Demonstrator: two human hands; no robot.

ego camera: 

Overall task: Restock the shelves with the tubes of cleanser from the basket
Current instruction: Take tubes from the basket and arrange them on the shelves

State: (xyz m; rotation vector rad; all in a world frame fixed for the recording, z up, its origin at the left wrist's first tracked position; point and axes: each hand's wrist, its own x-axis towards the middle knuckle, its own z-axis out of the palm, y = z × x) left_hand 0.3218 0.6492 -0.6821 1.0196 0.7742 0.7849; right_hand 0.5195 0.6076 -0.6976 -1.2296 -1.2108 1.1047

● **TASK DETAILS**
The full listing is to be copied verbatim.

● **SOLUTION FOR THIS TASK**
Demonstrator: two human hands; no robot.

ego camera: 

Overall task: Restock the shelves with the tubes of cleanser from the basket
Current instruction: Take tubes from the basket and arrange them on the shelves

State: (xyz m; rotation vector rad; all in a world frame fixed for the recording, z up, its origin at the left wrist's first tracked position; point and axes: each hand's wrist, its own x-axis towards the middle knuckle, its own z-axis out of the palm, y = z × x) left_hand 0.3218 0.6492 -0.6821 1.0196 0.7742 0.7849; right_hand 0.5195 0.6076 -0.6976 -1.2296 -1.2108 1.1047

Nothing remains to be added to the exercise.